Interestingly, the team noted that similar precision imaging studies have captured dynamic brain reorganization during the monthly menstrual cycle. These also “underscore the powerful role steroid hormones have in shaping” the brain. Still, endocrine changes across pregnancy “dwarf those that occur across the menstrual cycle.” This, the team says, highlights the critical need to comprehensively map the brain’s response to the unique hormonal state during pregnancy.
The current study was based on a single healthy woman. The team looks forward to repeating the procedure with a large and diverse cohort of women to determine the degree to which the current findings are generally the case in pregnant women. The neuroanatomical changes observed in a more diverse study “may have broad implications,” they said, for understanding individual differences in parental behavior, vulnerability to mental health disorders (in mothers), and patterns of brain aging.
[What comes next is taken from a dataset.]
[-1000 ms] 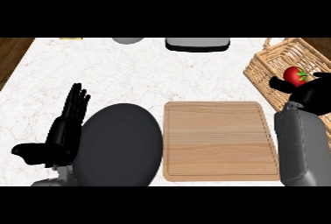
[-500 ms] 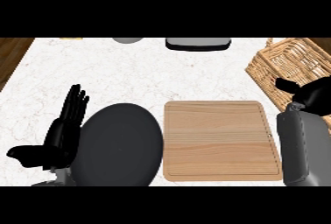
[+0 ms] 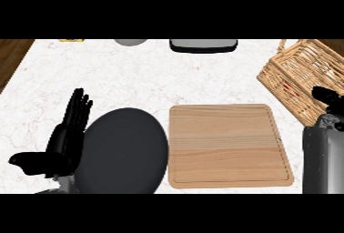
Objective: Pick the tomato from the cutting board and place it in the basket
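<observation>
The wicker basket (image 3: 293, 73) stands at the counter's far right, partly cut off by the view's edge. No whole tomato shows; faint red flecks (image 3: 289, 89) glint through the basket's near wall. My right hand (image 3: 326, 96) is a black shape at the right edge, over the basket's near corner, above its grey forearm (image 3: 322, 159). The wooden cutting board (image 3: 228, 145) lies bare in the middle. My left hand (image 3: 64, 141) rests open at the lower left, fingers straight and pointing away, beside a dark plate.
A dark round plate (image 3: 124, 157) lies left of the board. At the back edge are a grey bowl (image 3: 131, 42), a dark tray (image 3: 203, 44) and a small yellow item (image 3: 70, 40). Wooden floor (image 3: 12, 54) shows past the counter's left edge.
One second ago my right hand held the red tomato over the basket. The tomato has dropped out of sight, and the hand has drawn back toward me and to the right.
</observation>
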Available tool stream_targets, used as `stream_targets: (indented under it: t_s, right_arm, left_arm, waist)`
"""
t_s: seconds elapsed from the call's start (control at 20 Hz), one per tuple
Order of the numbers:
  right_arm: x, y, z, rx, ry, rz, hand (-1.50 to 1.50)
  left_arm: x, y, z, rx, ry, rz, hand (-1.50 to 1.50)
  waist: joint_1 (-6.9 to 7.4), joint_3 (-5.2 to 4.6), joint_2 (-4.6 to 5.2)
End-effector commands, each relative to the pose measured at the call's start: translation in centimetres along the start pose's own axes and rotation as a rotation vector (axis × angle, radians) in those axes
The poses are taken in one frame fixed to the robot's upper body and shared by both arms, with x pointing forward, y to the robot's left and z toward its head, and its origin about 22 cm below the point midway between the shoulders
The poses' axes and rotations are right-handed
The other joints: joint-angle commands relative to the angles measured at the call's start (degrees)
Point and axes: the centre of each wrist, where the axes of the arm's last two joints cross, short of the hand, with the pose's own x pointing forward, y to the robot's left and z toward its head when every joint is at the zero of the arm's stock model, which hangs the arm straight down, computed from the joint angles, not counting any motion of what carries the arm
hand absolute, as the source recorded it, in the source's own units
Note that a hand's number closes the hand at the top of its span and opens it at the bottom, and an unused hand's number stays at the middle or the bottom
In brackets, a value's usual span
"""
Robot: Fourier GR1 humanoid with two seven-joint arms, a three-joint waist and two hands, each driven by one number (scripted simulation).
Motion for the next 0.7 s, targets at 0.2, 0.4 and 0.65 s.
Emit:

The team speculates that the observed broad decrease in gray matter volume in the brain during pregnancy “may reflect ‘fine-tuning’ of the brain by neuromodulatory hormones in preparation for parenthood.” It is possible, for instance, that the magnitude of gray matter reductions in areas of the brain important for social cognition corresponds with levels of parental attachment to the child. “Deeper examination of cellular and systems-level mechanisms will improve our understanding of how pregnancy remodels specific circuits to promote maternal behavior,” they noted.
A broader study population for a study like theirs will enable researchers to ask not only whether the changes they observed in one participant are generally the case, but also whether deviations from an established norm of pregnancy-related brain changes can be linked to processes related to risk for mental illnesses, including postpartum depression.